◆ **PROBLEM DESCRIPTION**:
Please reproduce the listing below exactly, leaving out every picture.

BEGIN

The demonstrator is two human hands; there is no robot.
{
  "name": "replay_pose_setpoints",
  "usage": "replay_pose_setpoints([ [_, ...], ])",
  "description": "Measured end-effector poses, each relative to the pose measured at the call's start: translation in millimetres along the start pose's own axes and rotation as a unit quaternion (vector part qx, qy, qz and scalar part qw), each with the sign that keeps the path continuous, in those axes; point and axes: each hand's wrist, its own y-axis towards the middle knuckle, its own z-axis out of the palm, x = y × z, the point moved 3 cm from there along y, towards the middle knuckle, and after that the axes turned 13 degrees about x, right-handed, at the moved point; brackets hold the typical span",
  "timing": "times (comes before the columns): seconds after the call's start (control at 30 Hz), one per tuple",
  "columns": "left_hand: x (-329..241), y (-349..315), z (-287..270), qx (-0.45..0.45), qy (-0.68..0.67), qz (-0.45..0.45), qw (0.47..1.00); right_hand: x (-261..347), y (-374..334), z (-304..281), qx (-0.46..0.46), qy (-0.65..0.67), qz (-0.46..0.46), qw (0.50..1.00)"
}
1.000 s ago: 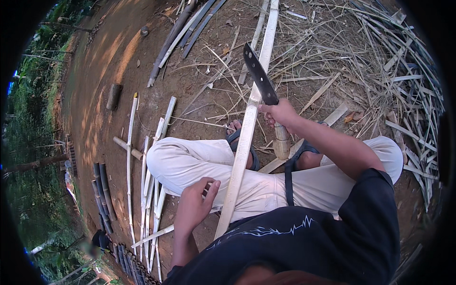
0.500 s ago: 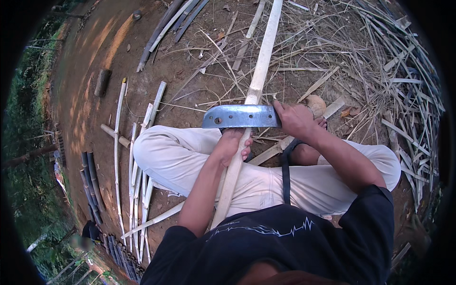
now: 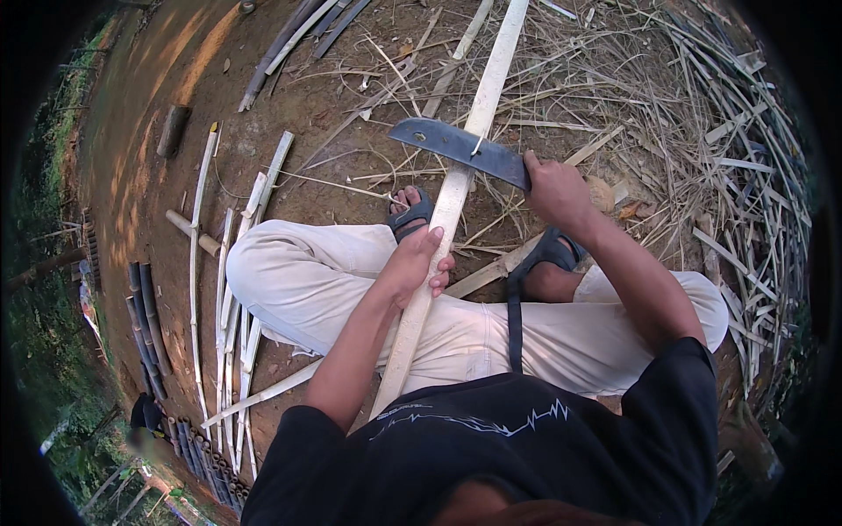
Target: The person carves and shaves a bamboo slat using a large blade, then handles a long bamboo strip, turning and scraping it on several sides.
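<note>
A long pale split bamboo strip slants from my lap up to the far edge of the view. My left hand is closed round its near part, above my lap. My right hand grips a broad machete, its handle hidden in my fingers. The dark blade, with holes in it, lies across the strip beyond my left hand, its tip pointing left. A thin pale sliver stands against the blade where it crosses the strip.
My crossed legs and sandalled feet lie under the strip. Several split bamboo lengths rest on the ground at left, near dark bamboo pieces. Shavings and a heap of strips cover the right side.
The machete has moved farther up the strip, away from my left hand, and its blade has tilted. A sliver now shows at the blade. My left hand keeps its hold.
</note>
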Motion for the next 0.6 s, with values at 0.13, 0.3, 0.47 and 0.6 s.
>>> replay_pose_setpoints([
  [0.13, 2, -14, -1, -0.009, 0.018, -0.005, 1.0, 17, -15, 22, -0.105, -0.058, -0.175, 0.977],
  [0.3, 2, -70, 25, -0.023, 0.018, -0.04, 0.999, -43, 11, -11, -0.07, 0.037, 0.07, 0.994],
  [0.47, 13, -100, 14, -0.042, 0.044, -0.045, 0.997, 5, -13, 9, -0.124, -0.035, -0.188, 0.974],
  [0.6, 38, -158, 14, -0.03, -0.018, -0.108, 0.994, -51, 33, -15, -0.108, 0.036, 0.05, 0.992],
])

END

◆ **SOLUTION FOR THIS TASK**:
The demonstrator is two human hands; there is no robot.
{
  "name": "replay_pose_setpoints",
  "usage": "replay_pose_setpoints([ [_, ...], ])",
  "description": "Measured end-effector poses, each relative to the pose measured at the call's start: translation in millimetres along the start pose's own axes and rotation as a unit quaternion (vector part qx, qy, qz and scalar part qw), each with the sign that keeps the path continuous, in those axes; point and axes: each hand's wrist, its own y-axis towards the middle knuckle, its own z-axis out of the palm, x = y × z, the point moved 3 cm from there along y, towards the middle knuckle, and after that the axes turned 13 degrees about x, right-handed, at the moved point; brackets hold the typical span",
  "timing": "times (comes before the columns): seconds after the call's start (control at 30 Hz), one per tuple",
  "columns": "left_hand: x (-329..241), y (-349..315), z (-287..270), qx (-0.45..0.45), qy (-0.68..0.67), qz (-0.45..0.45), qw (0.47..1.00); right_hand: x (-261..347), y (-374..334), z (-304..281), qx (-0.46..0.46), qy (-0.65..0.67), qz (-0.46..0.46), qw (0.50..1.00)"
}
1.000 s ago: 
0.500 s ago: 
now: 
Target: The person carves and shaves a bamboo slat using a large blade, then handles a long bamboo strip, turning and scraping it on several sides.
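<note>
A long pale split bamboo strip slants from my lap up to the far edge of the view. My left hand is closed round its near part, above my lap. My right hand grips a broad machete, its handle hidden in my fingers. The dark blade, with holes in it, lies across the strip beyond my left hand, its tip pointing left. A thin pale sliver stands against the blade where it crosses the strip.
My crossed legs and sandalled feet lie under the strip. Several split bamboo lengths rest on the ground at left, near dark bamboo pieces. Shavings and a heap of strips cover the right side.
The machete has moved farther up the strip, away from my left hand, and its blade has tilted. A sliver now shows at the blade. My left hand keeps its hold.
</note>
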Motion for the next 0.6 s, with values at 0.13, 0.3, 0.47 and 0.6 s.
>>> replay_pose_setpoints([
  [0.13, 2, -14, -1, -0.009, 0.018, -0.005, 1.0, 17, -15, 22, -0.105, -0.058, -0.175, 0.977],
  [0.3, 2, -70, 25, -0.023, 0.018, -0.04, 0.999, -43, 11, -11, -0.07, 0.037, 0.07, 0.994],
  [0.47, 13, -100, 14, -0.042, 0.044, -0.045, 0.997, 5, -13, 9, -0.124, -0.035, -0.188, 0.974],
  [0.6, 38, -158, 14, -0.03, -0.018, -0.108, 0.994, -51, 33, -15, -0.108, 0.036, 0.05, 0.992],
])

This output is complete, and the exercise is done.